Foodborne diseases, and especially milk-related infections, are not limited to poorer countries. Even in industrialized countries it has been reported that around 2%–6% of the bacterial outbreaks in which the food vehicle is known were related to milk and dairy products [1]. In Lebanon, no previous studies were conducted to evaluate the contamination level of dairy-based foods. Most of the previous studies in Arab countries have investigated clinical isolates. However, recent research conducted in Egypt on 152 samples of dairy-based products resulted in the identification of 16 Cronobacter strains, of which 3 showed resistance to trimethoprim and/or neomycin [24]. The results of that study together with our results show that dairy-based foods might act as sources of contamination for different bacterial strains. Therefore more studies and continuous evaluation of the microbiological quality of dairy products in the region are needed.

The emergence of antimicrobial-resistant bacteria is common to areas where antimicrobials are carelessly applied. One of the main reasons for the increase in environmental multi-drug resistant bacteria is the indiscriminate use of antimicrobials during animal husbandry. Because of the emergence of such bacteria, antimicrobials used in fighting infections are less effective. It is important to note that S. aureus can easily acquire resistance to most antimicrobials [9].

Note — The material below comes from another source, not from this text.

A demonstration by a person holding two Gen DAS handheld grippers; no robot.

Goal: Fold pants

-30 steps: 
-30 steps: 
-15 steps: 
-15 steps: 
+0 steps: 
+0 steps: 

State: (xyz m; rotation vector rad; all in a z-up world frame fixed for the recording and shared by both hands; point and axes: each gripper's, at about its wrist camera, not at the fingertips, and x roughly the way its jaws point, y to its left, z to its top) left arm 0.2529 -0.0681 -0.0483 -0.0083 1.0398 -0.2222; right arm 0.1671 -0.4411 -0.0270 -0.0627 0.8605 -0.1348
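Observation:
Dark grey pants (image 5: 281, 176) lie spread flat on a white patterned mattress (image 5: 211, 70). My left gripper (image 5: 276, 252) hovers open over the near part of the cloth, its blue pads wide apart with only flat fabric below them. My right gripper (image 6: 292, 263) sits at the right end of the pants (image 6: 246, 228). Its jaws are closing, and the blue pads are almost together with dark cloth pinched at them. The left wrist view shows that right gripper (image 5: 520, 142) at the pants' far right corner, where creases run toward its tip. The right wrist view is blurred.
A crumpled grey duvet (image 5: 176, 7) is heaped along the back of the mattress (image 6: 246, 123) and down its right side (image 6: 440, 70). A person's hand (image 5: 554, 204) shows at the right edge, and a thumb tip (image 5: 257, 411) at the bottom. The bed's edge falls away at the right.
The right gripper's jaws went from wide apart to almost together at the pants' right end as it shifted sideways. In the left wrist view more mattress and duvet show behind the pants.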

In Lebanon, the antimicrobial susceptibility of Gram-negative bacteria has been largely determined for clinical isolates [25]. However, very little is known about antimicrobial resistance patterns of environmental isolates. In our study, it was striking to note that 97.8% of the tested staphylococcal isolates were resistant to at least 1 antimicrobial. Resistance patterns ranged from 67.4% for gentamicin and 93.5% for both oxacillin and clindamycin. The high resistance towards oxacillin can be explained by the fact that resistance to oxacillin might be either chromosome- or plasmid-encoded; therefore, it can easily be acquired in nature by horizontal gene transfer [26]. The fact that resistance is high in environmental isolates is mainly because antimicrobials are frequently prescribed by veterinarians as treatment for Gram-negative bacterial infections on farms. Thus, the indiscriminate use of those antimicrobial agents might account, at least in part, for such a high resistance.

This study provides some important baseline data about the contamination status of dairy-based food products in Lebanon and the patterns of resistance of Staphylococcus spp. towards commonly used antimicrobials. The presence of multi-drug resistant strains is alarming, because such strains are considered a serious danger to public health. Additional research is required to better define the ecology and evolution of bacterial resistance to antimicrobial agents in the environment as a whole. Further research and subsequent management of this problem is vital to help ensure that the emergence of drug-resistant bacteria is limited and that antimicrobial agents remain effective.